→ TASK ITEM
Copy out each line of the data below in which the string "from" appears.

→ GIVEN MATERIAL

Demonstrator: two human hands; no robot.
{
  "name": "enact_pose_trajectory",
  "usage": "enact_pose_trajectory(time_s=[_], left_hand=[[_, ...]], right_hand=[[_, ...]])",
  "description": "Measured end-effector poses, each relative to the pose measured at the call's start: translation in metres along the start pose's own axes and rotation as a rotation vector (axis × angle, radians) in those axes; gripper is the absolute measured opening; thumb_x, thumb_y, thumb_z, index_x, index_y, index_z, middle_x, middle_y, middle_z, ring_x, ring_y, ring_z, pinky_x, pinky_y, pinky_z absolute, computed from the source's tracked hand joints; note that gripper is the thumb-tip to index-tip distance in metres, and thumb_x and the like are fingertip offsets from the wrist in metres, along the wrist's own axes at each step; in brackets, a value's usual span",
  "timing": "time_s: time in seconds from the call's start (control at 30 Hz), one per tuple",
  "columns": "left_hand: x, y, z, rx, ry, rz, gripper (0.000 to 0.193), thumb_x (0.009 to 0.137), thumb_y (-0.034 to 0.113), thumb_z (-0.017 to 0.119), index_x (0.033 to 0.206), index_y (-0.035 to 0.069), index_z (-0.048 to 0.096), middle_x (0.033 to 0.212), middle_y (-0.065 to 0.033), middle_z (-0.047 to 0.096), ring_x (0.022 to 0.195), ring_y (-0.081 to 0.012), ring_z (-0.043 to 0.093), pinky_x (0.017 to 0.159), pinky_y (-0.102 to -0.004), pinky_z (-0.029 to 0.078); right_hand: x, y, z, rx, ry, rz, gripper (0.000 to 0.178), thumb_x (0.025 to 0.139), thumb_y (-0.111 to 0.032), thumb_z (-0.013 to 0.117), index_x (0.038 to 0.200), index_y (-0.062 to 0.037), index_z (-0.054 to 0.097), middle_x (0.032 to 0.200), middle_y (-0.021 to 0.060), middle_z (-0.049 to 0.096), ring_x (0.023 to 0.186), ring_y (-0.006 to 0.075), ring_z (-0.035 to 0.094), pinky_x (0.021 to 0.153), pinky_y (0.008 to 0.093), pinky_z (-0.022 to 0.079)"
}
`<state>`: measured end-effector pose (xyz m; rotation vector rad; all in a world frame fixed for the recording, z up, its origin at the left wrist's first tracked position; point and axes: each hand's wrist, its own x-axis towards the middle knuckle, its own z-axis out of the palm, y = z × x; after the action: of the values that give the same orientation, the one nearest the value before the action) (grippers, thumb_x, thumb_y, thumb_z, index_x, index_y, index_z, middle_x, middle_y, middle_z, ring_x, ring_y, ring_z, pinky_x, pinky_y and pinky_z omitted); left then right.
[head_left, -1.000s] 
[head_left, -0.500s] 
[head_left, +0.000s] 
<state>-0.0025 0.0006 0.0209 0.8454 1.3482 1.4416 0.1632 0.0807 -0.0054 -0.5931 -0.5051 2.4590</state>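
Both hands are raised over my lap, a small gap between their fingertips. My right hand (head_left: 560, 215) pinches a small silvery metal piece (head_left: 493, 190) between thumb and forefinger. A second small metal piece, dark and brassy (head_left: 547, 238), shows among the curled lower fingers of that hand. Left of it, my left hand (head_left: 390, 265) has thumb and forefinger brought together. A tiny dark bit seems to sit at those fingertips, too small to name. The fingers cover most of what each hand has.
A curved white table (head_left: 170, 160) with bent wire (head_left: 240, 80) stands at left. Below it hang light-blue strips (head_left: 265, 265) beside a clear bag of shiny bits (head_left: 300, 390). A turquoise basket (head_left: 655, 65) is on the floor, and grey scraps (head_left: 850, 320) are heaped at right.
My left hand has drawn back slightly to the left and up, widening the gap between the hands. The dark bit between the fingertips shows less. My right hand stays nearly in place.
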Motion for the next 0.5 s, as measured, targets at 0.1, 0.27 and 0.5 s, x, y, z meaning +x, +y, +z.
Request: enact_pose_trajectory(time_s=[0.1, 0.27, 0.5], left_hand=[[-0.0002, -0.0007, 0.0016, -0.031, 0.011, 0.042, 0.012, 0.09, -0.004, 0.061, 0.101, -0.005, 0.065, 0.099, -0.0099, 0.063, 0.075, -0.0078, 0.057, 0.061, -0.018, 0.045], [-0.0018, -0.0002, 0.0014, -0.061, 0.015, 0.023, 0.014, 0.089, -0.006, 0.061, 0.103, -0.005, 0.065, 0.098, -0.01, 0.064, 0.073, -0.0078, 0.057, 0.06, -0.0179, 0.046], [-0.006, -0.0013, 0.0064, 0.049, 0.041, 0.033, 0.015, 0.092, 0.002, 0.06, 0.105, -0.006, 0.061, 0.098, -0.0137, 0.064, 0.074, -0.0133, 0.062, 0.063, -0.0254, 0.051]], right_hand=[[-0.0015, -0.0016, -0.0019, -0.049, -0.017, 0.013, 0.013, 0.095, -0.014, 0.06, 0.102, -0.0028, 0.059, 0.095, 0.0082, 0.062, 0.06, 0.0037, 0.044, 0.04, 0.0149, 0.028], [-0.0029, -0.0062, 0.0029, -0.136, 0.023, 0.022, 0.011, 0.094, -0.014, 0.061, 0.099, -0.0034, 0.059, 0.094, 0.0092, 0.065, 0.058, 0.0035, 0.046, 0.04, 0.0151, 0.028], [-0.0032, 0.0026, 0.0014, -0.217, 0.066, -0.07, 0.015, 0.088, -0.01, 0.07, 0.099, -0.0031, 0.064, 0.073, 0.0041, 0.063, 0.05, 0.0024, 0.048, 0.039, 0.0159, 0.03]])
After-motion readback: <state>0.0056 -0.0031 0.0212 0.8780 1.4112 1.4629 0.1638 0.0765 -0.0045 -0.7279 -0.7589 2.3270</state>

→ YOUR SOLUTION
  "description": "Measured end-effector poses, each relative to the pose measured at the call's start: translation in metres along the start pose's own axes and rotation as a rotation vector (axis × angle, radians) in those axes; gripper is the absolute measured opening; thumb_x, thumb_y, thumb_z, index_x, index_y, index_z, middle_x, middle_y, middle_z, ring_x, ring_y, ring_z, pinky_x, pinky_y, pinky_z absolute, computed from the source's tracked hand joints; note that gripper is the thumb-tip to index-tip distance in metres, and thumb_x and the like are fingertip offsets from the wrist in metres, along the wrist's own axes at each step; in brackets, a value's usual span",
  "timing": "time_s: time in seconds from the call's start (control at 30 Hz), one per tuple",

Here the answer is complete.